> **Work instructions**
Each line below is to be written out once more, precisely as given.

> **Provided material**
#####
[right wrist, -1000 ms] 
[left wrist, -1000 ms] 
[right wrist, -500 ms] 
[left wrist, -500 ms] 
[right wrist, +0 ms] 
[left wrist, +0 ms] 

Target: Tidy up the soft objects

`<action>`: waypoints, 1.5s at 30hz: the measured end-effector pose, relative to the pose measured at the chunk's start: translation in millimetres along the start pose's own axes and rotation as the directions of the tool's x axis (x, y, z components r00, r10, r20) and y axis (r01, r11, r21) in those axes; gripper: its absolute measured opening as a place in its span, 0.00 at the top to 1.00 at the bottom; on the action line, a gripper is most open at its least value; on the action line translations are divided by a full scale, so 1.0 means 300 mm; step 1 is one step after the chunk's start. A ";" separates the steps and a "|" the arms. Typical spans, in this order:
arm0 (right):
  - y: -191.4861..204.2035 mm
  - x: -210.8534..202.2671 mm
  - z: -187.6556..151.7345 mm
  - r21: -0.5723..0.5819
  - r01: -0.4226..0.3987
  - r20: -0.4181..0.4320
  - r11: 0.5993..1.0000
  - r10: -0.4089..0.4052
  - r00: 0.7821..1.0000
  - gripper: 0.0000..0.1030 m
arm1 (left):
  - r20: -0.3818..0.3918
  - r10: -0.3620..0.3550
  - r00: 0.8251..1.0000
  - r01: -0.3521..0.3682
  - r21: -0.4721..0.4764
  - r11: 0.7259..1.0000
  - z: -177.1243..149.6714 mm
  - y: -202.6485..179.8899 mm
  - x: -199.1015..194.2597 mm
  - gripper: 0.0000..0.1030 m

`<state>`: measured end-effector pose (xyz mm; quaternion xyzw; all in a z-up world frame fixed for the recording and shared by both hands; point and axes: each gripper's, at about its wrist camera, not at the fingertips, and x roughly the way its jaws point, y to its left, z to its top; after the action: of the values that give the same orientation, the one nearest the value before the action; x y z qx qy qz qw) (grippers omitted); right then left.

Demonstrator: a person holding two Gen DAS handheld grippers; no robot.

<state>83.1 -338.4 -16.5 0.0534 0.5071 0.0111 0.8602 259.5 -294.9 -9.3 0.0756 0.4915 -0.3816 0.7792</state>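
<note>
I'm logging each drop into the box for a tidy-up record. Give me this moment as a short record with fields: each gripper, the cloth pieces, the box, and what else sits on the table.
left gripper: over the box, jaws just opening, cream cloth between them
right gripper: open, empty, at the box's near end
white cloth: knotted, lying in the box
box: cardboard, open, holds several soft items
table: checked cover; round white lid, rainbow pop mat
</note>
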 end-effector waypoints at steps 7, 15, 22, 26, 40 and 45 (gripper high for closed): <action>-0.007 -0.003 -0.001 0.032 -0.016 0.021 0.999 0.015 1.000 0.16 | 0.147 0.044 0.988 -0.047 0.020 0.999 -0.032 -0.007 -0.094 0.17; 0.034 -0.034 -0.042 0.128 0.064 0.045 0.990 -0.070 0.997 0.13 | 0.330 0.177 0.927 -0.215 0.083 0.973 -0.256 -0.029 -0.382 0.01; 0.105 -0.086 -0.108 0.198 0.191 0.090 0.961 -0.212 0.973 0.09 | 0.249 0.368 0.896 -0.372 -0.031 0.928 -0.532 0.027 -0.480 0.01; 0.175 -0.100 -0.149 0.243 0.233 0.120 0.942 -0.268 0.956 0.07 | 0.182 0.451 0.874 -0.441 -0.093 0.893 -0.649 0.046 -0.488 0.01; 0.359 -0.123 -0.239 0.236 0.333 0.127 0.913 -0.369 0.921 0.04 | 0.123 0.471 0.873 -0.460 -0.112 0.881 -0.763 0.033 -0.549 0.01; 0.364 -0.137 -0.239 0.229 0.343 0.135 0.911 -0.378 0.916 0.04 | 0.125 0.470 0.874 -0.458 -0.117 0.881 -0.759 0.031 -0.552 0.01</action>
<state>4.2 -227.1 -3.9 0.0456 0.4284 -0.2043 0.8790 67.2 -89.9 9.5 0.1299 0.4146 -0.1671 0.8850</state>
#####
> **Response area**
[right wrist, -1000 ms] 
[left wrist, -1000 ms] 
[right wrist, -500 ms] 
[left wrist, -500 ms] 
[right wrist, +0 ms] 
[left wrist, +0 ms] 

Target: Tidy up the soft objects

`<action>`: waypoints, 1.5s at 30hz: the measured end-effector pose, relative to the pose measured at the chunk's start: translation in millimetres along the start pose's own axes and rotation as the directions of the tool's x axis (x, y, z components r00, r10, r20) and y axis (r01, r11, r21) in those axes; gripper: its absolute measured opening as a place in its span, 0.00 at the top to 1.00 at the bottom; on the action line, a gripper is most open at its least value; on the action line translations are divided by a full scale, so 1.0 means 300 mm; step 1 is one step after the chunk's start. A ";" separates the steps and a "|" the arms. Typical spans, in this order:
arm0 (right):
  - y: -191.4861..204.2035 mm
  - x: -210.8534..202.2671 mm
  - z: -187.6556..151.7345 mm
  - r21: -0.5723..0.5819
  - r01: -0.4226..0.3987
  - r20: -0.4181..0.4320
  - r11: 0.5993..1.0000
  - r10: -0.4089..0.4052
  - r00: 0.7821..1.0000
  - gripper: 0.0000..0.1030 m
arm1 (left):
  - r20: -0.3818..0.3918
  - r10: -0.3620..0.3550
  - r00: 0.8251..1.0000
  - r01: -0.3521..0.3682
  - r21: -0.4721..0.4764
  - r11: 0.7259..1.0000
  - z: -177.1243..149.6714 mm
  - y: -202.6485..179.8899 mm
  - x: -199.1015..194.2597 mm
  - gripper: 0.0000..0.1030 m

`<state>`: measured end-effector pose (xyz mm; quaternion xyzw; all in a z-up world frame fixed for the recording and shared by both hands; point and axes: each gripper's, at about its wrist camera, not at the fingertips, and x roughly the way its jaws point, y to its left, z to its top; after the action: of the values that give the same orientation, the one nearest the value before the action; x y z qx qy qz qw) (grippers omitted); right then left.

Demonstrator: a person holding two Gen DAS handheld grippers; no robot.

<state>83.1 -338.4 -16.5 0.0534 0.5071 0.0111 0.8602 259.5 -294.9 -9.3 0.0756 0.4915 -0.3816 0.7792</state>
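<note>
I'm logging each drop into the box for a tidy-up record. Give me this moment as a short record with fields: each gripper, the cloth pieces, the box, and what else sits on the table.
left gripper: over the box, jaws just opening, cream cloth between them
right gripper: open, empty, at the box's near end
white cloth: knotted, lying in the box
box: cardboard, open, holds several soft items
table: checked cover; round white lid, rainbow pop mat
</note>
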 end-effector waypoints at steps 7, 15, 22, 26, 40 and 45 (gripper high for closed): <action>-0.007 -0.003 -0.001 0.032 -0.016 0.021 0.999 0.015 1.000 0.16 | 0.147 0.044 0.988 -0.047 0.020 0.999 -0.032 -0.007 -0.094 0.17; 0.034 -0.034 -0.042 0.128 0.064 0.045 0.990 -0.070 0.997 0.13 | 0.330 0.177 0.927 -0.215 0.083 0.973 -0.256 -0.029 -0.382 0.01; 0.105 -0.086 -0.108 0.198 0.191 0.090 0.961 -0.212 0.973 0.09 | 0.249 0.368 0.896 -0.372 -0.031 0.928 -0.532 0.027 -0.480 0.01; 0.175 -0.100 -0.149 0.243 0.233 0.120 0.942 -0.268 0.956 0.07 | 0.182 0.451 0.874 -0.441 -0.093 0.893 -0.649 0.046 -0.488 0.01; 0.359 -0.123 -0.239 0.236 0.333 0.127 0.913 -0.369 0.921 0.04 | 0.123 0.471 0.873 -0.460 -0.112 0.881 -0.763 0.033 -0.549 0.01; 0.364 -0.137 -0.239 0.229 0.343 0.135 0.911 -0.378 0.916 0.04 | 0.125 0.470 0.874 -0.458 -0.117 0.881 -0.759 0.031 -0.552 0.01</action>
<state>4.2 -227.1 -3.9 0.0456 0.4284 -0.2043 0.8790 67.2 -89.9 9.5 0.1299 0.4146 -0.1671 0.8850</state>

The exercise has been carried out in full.